Mit einem Spitzentreffen am Montag wollte man einen Ausweg aus dem Gorleben-Dilemma finden - aber nun soll die Zusammenkunft doch nicht stattfinden. Die neue rot-grüne Regierung in Niedersachsen besteht darauf, dass Gorleben bei der Suche nach einem Atomendlager ausgeklammert wird.
Hinweisschild: Wird der niedersächsische Salzstock bei der Endlagersuche ausgeklammert?

Hinweisschild: Wird der niedersächsische Salzstock bei der Endlagersuche ausgeklammert?

Foto: dapd

Berlin - Bundesregierung und Opposition wollen sich nun doch nicht auf Spitzenebene in Berlin treffen, um bei der Suche nach einem Atommüllendlager eine Lösung im Streit um den Salzstock Gorleben zu finden. "Ein solches Treffen findet am Montag nicht statt und ist auch in absehbarer Zeit nicht terminiert", sagte ein Sprecher von Bundesumweltminister Peter Altmaier (CDU). Grünen-Fraktionssprecher Michael Schroeren sagte, so ein Treffen würde auch nur Sinn machen, wenn sich die neue Regierung in Niedersachsen konstituiert habe.

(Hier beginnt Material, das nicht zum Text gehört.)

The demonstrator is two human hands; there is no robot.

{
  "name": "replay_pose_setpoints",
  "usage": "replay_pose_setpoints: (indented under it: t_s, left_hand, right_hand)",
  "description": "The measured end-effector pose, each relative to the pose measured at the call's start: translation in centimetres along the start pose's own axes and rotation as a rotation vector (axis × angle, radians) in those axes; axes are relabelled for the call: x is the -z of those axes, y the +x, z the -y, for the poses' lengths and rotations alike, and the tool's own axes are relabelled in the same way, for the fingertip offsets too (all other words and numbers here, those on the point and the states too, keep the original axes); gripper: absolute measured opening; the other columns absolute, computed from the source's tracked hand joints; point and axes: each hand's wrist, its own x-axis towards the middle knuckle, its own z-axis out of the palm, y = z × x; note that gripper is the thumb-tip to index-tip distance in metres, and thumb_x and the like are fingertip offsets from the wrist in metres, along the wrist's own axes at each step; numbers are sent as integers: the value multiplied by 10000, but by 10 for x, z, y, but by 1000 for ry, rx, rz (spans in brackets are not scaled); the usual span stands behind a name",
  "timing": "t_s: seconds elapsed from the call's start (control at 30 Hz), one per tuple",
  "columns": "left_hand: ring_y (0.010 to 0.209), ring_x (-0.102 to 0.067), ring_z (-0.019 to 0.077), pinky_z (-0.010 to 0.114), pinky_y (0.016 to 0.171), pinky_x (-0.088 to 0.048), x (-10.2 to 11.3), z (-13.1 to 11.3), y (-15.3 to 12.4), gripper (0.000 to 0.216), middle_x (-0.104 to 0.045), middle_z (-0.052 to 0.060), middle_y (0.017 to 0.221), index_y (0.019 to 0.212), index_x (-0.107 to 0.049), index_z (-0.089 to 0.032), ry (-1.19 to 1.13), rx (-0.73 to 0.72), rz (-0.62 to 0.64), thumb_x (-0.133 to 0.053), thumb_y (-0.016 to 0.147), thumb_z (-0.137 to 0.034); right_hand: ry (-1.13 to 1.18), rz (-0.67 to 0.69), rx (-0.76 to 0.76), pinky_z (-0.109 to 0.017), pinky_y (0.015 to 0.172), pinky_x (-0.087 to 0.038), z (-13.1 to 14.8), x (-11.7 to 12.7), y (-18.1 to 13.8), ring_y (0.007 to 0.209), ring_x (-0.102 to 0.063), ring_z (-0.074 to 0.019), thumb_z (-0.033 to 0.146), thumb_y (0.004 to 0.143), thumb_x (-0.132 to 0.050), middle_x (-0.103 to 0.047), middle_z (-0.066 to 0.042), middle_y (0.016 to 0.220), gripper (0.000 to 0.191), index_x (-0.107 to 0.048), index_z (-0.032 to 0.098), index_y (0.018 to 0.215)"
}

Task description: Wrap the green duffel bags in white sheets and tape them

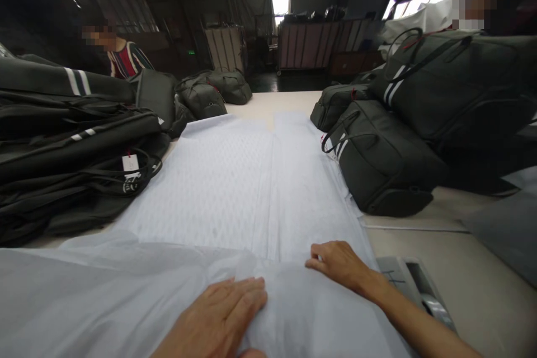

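Note:
A thin white fabric sheet [210, 196] covers the middle of the table, creased lengthwise. Across its near end lies a loose, greyer-looking white layer [104, 285], wrinkled along its far edge; whether it is a separate piece I cannot tell. My left hand [222, 313] rests flat on this near layer, fingers stretched forward and close together. To its right, my right hand [339, 263] has its thumb and fingers curled together on the layer's far edge, pinching it. Part of the pinched cloth is hidden by the fingers.
Dark duffel bags [386, 156] with white stripes are stacked on the right. Flat dark bags [62, 168] lie piled on the left. A grey tape dispenser [415, 279] sits beside my right forearm. One person [130, 59] stands beyond the left pile, another behind the right bags.

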Motion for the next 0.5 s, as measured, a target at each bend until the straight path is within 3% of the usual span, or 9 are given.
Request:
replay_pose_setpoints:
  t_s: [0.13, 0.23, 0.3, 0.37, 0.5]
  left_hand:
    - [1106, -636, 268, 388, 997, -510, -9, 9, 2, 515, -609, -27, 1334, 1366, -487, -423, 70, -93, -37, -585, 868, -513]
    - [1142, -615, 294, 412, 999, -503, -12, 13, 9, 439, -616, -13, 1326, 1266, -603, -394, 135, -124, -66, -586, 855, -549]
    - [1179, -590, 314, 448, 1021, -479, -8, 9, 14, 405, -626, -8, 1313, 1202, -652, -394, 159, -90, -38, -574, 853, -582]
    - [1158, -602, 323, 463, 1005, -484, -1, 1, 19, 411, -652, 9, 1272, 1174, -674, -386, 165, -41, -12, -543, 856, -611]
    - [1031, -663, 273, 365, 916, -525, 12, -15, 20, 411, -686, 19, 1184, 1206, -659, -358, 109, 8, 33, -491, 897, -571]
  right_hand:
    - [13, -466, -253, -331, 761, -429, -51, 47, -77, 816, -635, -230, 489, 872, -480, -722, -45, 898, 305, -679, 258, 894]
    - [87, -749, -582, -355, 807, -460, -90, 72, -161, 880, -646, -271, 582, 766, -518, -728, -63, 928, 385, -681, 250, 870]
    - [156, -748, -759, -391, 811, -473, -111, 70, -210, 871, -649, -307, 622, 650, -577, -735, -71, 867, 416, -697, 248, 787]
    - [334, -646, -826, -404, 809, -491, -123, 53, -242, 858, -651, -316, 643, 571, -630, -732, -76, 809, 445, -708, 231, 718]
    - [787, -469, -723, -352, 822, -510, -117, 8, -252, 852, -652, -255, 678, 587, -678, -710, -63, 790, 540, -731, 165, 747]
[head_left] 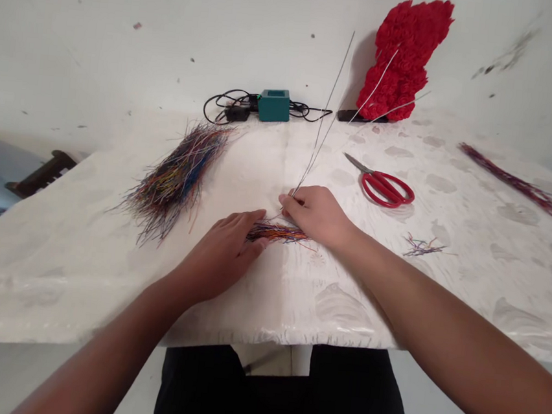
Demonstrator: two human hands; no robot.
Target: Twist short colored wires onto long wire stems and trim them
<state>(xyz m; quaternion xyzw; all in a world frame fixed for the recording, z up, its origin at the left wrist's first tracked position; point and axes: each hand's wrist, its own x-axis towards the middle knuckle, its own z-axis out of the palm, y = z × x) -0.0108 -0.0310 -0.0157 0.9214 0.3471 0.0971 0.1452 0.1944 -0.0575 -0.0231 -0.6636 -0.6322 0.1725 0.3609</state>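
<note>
On the table in front of me lies a small bundle of thin coloured wires, mostly purple and orange. My left hand grips its left end, fingers on the far side and thumb on the near side. Just beyond the bundle's right part, my right hand is closed in a pinch on a few long thin grey wires. These rise from the fingertips and fan out toward the wall. Their lower ends are partly hidden by the fingers.
Red-handled scissors lie right of centre, with wire scraps nearer. A large wire pile is at left, another bundle far right. By the wall are a teal box with black cables and a red flower-like piece.
</note>
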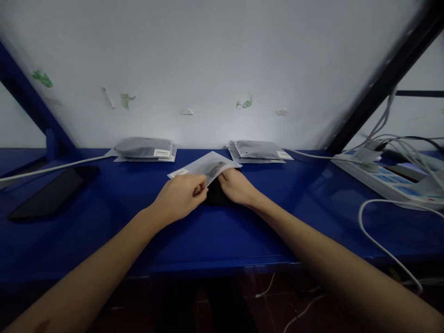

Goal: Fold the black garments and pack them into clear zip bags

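A frosted plastic bag [199,163] with a white label lies tilted between my two hands, with a dark shape showing through it. My left hand [183,193] is closed, pinching the bag's near edge. At the bag's right end, my right hand [237,186] has its fingers curled in under the plastic. Most of those fingertips are hidden, so what they grip does not show. Below the bag, between the hands, is a flat black item [218,195] on the blue table [215,236], partly covered.
Labelled frosted bags lie stacked at back left [144,148] and back right [258,150], against the white wall. A dark flat device [52,194] rests at left. On the right are a white power strip [391,182] and loose cables [381,249]. A white cable [58,166] crosses at left.
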Action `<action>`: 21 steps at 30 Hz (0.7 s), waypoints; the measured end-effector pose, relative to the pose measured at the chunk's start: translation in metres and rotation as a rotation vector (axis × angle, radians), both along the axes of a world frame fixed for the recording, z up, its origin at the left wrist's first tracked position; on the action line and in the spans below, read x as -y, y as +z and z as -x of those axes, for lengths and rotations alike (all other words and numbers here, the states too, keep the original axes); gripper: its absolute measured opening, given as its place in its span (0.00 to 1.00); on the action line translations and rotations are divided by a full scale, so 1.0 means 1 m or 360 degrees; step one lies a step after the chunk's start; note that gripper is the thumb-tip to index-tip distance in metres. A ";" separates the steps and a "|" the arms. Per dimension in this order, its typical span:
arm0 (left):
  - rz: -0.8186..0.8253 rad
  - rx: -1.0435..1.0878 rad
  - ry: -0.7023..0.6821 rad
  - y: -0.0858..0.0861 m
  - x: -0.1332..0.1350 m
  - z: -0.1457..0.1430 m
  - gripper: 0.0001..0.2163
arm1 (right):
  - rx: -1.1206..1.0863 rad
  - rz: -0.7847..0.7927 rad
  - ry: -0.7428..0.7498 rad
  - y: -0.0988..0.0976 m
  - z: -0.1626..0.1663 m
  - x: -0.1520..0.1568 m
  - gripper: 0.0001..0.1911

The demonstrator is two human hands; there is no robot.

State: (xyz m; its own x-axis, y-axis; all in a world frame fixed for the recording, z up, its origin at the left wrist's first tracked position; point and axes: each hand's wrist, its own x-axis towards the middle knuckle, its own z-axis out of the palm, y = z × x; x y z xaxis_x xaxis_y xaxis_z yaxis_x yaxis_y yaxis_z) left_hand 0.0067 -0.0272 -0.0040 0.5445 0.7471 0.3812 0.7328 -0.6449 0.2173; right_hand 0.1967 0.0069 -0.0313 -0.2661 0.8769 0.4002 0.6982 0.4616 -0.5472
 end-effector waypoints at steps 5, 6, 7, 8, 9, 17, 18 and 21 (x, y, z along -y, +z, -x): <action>0.0038 0.0020 0.0136 -0.001 -0.001 0.001 0.04 | -0.0015 -0.0099 0.0022 0.008 -0.003 0.006 0.11; 0.0029 0.0008 0.0177 -0.002 -0.002 0.001 0.04 | 0.0013 -0.0107 0.0041 0.011 -0.004 0.010 0.11; 0.0012 -0.0006 0.0213 -0.002 -0.003 0.002 0.03 | 0.0047 -0.0111 0.0078 0.014 -0.005 0.013 0.11; -0.0005 -0.0023 0.0241 -0.002 -0.003 0.002 0.03 | 0.0079 -0.0110 0.0136 0.016 -0.006 0.017 0.11; -0.0023 -0.0042 0.0260 -0.002 -0.004 0.003 0.03 | 0.0107 -0.0108 0.0211 0.018 -0.008 0.020 0.11; -0.0039 -0.0034 0.0131 -0.008 -0.005 0.005 0.03 | 0.0344 -0.0064 0.0256 0.008 -0.012 0.015 0.17; -0.0033 -0.0024 0.0103 -0.009 -0.006 0.005 0.03 | 0.0369 -0.0066 0.0208 0.007 -0.011 0.014 0.17; -0.0008 0.0006 0.0067 -0.010 -0.006 0.004 0.04 | 0.0392 -0.0055 0.0097 0.003 -0.008 0.012 0.19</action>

Hintergrund ist, dass die neue Regierung in Hannover den Standort Gorleben bei der Suche ausklammern will. Nachdem SPIEGEL ONLINE über das Treffen berichtet hatte, war es auch der Nachrichtenagentur dpa zunächst bestätigt worden. Später hieß es jedoch, das Gespräch finde nicht statt.